Task — Which lines of the data below include the string "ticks"? Return each of them.

··········

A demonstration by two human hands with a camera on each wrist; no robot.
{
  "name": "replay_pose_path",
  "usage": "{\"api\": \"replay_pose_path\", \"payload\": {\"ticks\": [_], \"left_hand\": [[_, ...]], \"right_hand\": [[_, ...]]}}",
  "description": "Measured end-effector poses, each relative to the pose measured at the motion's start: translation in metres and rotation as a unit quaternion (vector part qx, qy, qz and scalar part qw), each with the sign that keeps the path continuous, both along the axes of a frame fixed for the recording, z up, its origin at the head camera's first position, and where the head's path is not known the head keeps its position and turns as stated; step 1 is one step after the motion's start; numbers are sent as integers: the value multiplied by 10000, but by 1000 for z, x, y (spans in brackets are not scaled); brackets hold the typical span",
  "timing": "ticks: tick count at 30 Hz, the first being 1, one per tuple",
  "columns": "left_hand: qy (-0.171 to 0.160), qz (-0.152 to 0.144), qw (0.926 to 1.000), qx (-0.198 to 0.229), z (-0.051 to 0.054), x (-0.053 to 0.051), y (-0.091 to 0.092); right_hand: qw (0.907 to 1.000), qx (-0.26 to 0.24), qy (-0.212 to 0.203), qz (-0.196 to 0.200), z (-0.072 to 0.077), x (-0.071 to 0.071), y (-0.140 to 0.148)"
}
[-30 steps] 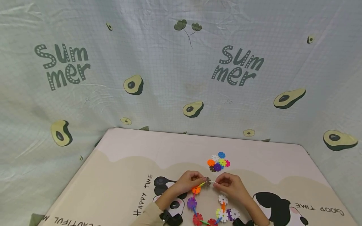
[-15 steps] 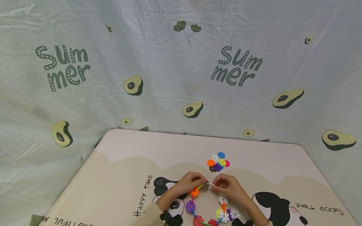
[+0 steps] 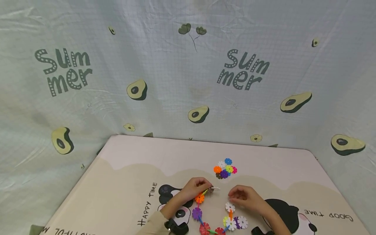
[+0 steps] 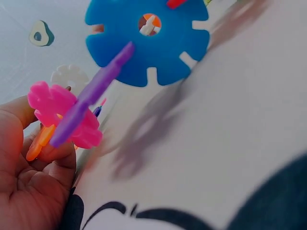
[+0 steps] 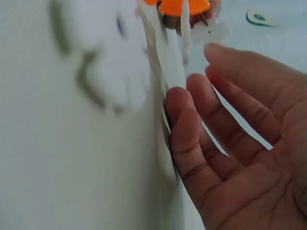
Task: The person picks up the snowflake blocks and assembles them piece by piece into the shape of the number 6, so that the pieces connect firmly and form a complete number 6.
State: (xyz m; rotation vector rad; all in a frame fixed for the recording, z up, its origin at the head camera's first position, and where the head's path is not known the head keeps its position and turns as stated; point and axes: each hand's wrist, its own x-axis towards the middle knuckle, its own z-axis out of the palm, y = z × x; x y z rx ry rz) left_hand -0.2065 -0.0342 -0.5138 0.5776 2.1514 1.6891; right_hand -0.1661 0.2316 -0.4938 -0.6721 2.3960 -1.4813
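My left hand [image 3: 196, 187] pinches one end of a curved chain of interlocking snowflake discs, at a brown disc [image 3: 211, 189]. A white disc [image 3: 216, 188] juts edge-on from the brown one. Below the fingers hang an orange disc [image 3: 199, 198] and a purple disc [image 3: 197, 213]; in the left wrist view, a pink disc [image 4: 53, 103] and a blue disc [image 4: 168, 52] stand face-on. My right hand [image 3: 246, 197] holds nothing, its fingers loosely bent, just above and right of the chain's other end, a white disc [image 3: 230, 207].
Behind the hands lies a small pile of loose snowflake discs [image 3: 224, 169] in several colours. A panda-printed mat [image 3: 126, 182] covers the table. At the chain's lower right, a pale disc [image 3: 242, 222] branches outward. A curtain [image 3: 164, 65] hangs behind the table.
My right hand has let go of the white disc and moved right and slightly down. My left hand keeps its pinch on the chain, which has shifted slightly left.
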Motion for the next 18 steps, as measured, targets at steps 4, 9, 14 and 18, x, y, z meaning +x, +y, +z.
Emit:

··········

Final answer —
  "usage": "{\"api\": \"replay_pose_path\", \"payload\": {\"ticks\": [_], \"left_hand\": [[_, ...]], \"right_hand\": [[_, ...]]}}",
  "timing": "ticks: tick count at 30 Hz, the first being 1, one per tuple",

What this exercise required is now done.